Shorn of the music, the production might well have sometimes seemed appropriate for the circus of Alban Berg’s Lulu; at other times, it was Turnage’s Anna Nicole that sprang to mind, particularly when it came to the preternaturally mammoth-breasted – and behinded – nurses. And this is where the dissonance between music and production kicks in. Clever on all levels, with brilliantly managed projections, it revelled in its own cleverness. 400,000 (yes, four hundred thousand!) Swarowski crystals featured: a pity that when a crystal skull was revealed at a crucial moment, then, it looked for all the world like the Strictly glitterball trophy. Whereas in the original production one felt the distance of myth, here we were in a modern apartment of what may have been a has-been rock star. After all, rock guitars adorned one wall at one point, and discs in frames, accolades of achievement, hung on another. The room in which it was set was modern, clinical like a hotel room. The sense of relevance no matter what the time period was lost; as was the ability of the audience to apply the myth to themselves from the starting point of a more neutral background.

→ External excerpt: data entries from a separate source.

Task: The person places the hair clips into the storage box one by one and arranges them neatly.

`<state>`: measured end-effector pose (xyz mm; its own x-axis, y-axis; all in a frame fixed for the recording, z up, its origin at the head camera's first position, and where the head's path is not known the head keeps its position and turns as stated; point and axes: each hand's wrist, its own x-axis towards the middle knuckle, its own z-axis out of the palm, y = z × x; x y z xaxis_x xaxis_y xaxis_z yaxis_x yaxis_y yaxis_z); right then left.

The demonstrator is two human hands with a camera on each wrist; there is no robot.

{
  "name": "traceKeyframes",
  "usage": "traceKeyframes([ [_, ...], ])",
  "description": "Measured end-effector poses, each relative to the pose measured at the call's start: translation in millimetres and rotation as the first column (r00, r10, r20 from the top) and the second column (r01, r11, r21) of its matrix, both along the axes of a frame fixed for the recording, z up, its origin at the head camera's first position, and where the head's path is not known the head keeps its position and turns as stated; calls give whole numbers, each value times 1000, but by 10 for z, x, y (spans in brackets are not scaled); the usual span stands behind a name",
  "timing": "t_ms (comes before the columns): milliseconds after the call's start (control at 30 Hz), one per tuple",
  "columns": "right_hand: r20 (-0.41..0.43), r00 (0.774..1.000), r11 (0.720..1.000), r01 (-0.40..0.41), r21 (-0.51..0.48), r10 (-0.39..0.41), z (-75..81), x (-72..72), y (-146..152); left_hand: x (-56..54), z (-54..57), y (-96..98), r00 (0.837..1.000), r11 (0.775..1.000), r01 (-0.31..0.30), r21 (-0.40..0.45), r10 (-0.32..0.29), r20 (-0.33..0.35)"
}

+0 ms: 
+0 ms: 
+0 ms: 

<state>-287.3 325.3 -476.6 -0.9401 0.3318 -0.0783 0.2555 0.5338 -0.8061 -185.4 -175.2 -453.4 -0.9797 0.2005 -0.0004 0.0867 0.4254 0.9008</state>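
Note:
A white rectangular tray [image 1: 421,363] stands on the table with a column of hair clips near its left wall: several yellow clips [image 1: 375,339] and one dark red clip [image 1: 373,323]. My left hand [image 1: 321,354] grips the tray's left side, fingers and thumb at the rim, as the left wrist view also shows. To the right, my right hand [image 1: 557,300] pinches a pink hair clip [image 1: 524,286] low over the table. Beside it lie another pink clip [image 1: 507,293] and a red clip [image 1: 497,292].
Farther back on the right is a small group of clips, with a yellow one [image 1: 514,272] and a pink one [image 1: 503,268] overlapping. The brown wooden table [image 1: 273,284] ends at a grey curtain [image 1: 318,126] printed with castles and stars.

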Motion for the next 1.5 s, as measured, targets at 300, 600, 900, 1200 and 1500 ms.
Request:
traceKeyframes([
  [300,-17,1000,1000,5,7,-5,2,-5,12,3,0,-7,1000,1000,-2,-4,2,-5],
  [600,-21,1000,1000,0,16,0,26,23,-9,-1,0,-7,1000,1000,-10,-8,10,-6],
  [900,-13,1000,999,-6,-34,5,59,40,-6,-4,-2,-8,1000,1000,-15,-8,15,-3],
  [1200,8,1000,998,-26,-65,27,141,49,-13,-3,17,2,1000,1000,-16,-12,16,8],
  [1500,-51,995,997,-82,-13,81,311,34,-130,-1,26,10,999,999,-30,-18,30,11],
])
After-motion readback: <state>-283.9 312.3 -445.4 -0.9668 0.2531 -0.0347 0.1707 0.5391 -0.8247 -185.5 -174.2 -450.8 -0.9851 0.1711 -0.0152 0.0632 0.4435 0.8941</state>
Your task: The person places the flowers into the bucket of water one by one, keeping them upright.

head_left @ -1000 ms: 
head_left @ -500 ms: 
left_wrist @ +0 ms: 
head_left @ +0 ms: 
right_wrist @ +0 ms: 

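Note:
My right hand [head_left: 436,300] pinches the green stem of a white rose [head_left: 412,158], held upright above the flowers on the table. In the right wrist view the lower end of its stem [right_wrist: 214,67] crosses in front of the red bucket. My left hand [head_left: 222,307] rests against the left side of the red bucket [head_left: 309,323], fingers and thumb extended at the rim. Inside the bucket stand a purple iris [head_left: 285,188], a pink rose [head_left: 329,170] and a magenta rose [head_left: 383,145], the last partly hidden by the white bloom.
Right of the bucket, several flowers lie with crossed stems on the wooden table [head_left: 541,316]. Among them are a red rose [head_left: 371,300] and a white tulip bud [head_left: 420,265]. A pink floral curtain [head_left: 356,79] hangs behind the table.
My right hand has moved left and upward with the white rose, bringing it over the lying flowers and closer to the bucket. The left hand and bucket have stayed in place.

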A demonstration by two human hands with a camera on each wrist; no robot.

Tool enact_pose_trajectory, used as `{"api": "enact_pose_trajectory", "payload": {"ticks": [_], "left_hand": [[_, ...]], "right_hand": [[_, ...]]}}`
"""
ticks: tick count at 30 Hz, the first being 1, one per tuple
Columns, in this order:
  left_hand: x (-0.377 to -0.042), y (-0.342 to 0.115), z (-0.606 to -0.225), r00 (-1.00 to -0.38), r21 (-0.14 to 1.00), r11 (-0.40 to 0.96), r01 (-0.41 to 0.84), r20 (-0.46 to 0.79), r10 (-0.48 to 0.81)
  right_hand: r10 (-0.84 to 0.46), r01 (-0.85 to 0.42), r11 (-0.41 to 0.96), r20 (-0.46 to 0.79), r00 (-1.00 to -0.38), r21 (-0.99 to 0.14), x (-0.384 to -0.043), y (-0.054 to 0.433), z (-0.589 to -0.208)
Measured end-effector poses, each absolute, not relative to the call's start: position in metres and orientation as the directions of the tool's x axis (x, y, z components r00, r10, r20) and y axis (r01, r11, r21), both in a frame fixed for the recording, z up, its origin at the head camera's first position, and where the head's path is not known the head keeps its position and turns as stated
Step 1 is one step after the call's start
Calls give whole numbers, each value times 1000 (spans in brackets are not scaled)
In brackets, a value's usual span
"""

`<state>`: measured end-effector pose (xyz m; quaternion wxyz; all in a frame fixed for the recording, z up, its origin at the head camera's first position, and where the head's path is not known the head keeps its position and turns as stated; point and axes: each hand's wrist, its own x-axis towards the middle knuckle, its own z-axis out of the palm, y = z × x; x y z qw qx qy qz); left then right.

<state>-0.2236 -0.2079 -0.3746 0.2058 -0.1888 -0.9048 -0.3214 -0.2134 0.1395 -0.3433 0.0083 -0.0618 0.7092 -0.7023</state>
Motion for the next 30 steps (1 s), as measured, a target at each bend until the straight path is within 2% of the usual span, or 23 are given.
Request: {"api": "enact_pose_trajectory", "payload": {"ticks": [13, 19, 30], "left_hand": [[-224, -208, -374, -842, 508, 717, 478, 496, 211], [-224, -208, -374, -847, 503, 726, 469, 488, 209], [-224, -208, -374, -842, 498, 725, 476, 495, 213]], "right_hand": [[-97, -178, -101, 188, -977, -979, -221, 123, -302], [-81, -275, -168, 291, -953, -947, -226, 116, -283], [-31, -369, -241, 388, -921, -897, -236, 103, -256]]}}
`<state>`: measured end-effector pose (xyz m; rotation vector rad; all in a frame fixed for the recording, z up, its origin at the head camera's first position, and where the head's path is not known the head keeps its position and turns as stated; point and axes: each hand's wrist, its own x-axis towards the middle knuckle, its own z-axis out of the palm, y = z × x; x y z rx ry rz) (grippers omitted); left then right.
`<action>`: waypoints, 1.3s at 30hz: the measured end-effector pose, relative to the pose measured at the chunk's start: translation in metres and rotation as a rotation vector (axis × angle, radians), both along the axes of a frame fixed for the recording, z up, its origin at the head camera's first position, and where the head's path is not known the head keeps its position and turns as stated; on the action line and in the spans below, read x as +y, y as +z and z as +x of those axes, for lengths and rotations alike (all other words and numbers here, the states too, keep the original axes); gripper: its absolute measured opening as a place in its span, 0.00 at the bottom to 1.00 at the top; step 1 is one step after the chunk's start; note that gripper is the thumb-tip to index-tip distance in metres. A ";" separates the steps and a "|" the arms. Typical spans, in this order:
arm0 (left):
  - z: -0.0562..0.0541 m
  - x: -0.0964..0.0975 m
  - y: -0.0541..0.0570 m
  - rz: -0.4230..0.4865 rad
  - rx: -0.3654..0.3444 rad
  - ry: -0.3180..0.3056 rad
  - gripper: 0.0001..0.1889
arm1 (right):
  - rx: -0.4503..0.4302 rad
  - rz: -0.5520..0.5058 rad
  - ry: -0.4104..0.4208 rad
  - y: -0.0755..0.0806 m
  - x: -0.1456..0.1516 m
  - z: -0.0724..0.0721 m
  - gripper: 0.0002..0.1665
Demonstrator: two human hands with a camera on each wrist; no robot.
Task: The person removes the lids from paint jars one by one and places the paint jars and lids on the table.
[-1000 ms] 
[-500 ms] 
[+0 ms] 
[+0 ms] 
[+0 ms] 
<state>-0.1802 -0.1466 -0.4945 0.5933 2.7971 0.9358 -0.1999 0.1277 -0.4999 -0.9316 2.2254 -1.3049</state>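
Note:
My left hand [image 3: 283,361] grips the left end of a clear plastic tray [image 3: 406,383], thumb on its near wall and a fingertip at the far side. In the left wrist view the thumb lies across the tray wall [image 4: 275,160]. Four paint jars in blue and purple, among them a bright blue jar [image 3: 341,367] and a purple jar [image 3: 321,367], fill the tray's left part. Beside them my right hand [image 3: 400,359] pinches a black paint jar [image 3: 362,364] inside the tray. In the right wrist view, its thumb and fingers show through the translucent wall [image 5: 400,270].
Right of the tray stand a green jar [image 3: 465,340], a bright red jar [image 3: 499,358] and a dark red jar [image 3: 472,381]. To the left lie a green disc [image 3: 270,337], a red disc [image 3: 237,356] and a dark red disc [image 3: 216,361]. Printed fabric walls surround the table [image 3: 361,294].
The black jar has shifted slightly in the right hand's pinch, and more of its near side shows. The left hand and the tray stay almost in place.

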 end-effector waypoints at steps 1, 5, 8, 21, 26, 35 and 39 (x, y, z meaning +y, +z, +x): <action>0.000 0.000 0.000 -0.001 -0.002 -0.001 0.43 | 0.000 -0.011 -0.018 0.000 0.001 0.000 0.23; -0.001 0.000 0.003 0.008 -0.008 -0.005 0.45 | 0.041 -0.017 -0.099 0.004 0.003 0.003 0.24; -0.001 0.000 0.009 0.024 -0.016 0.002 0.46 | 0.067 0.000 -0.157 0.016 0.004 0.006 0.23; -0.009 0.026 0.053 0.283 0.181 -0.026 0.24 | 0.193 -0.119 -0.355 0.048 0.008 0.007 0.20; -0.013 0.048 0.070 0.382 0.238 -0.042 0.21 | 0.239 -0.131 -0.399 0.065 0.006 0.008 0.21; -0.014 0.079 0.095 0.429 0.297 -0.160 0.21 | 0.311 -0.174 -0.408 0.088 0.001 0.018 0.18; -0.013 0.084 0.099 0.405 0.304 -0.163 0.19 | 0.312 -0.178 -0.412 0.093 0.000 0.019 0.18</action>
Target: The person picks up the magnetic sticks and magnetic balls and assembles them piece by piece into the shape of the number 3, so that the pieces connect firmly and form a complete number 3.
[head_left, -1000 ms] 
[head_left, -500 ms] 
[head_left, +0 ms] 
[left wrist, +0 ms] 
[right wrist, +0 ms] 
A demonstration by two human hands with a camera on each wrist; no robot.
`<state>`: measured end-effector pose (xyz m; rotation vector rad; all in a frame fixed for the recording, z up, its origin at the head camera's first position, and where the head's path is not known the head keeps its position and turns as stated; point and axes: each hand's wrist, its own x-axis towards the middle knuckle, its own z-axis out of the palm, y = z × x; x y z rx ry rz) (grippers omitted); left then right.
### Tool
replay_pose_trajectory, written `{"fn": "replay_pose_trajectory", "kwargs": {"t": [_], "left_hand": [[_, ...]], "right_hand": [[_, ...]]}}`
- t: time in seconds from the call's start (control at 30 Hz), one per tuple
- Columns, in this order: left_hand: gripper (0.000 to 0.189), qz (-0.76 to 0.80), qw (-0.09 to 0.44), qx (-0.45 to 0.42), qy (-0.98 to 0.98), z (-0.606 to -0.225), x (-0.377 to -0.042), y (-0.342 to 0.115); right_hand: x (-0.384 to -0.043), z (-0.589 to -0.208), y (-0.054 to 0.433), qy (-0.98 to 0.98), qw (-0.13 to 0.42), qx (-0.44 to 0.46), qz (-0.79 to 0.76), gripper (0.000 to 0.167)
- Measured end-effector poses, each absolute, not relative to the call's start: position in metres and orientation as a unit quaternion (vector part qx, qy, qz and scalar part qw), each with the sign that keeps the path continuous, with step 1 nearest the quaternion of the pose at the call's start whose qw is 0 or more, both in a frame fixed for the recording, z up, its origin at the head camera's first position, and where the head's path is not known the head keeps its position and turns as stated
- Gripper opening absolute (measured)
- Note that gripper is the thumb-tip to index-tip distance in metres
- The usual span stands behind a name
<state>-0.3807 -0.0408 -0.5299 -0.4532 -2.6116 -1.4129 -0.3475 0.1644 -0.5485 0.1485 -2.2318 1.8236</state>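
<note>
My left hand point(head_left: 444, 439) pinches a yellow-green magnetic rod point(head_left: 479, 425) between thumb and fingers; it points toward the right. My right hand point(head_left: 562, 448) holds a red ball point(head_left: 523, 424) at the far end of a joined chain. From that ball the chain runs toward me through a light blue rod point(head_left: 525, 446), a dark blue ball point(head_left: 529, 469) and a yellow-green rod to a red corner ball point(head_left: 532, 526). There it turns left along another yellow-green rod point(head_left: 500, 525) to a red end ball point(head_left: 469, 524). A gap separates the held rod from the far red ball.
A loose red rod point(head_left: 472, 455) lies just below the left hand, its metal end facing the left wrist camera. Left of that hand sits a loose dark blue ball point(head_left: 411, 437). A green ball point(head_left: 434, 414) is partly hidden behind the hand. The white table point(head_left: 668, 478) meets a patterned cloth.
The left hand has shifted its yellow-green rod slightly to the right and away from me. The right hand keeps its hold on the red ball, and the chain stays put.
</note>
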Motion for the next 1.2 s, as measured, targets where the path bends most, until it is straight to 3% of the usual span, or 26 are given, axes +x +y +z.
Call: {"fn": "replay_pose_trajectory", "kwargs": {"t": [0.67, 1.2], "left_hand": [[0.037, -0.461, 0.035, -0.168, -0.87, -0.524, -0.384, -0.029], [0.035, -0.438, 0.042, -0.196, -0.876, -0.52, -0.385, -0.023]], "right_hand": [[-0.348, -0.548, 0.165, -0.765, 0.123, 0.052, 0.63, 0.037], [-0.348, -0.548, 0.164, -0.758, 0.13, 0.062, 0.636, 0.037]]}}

The so-called ‘Passing Clouds’, retellings of the myths of Dionysus, Lycurgus and Pantheus, and the ‘Allegorical Flowers’, retelling the myths of Anemone and the Lotus took place in closed-off boxes, triumphs for the costume department. Here the electronic component came to the fore, realised at IRCAM, Paris by Barry Anderson (who sadly died in 1987, shortly after the premiere). What was notable about the electronics was that they have not aged one bit, as telling and effective today as they were back then – the same cannot be said for some other composers, sadly. The projection of the sound was perfectly judged by Ian Dearden.

Sir Harrison Birtwistle’s The Mask of Orpheus remains unmissable, if only to hear the score performed with such preternatural expertise. But while Fontanals-Simmons and Hoare were the standouts amongst a super-strong cast, it was surely the orchestra that should be given the crystal glitterball.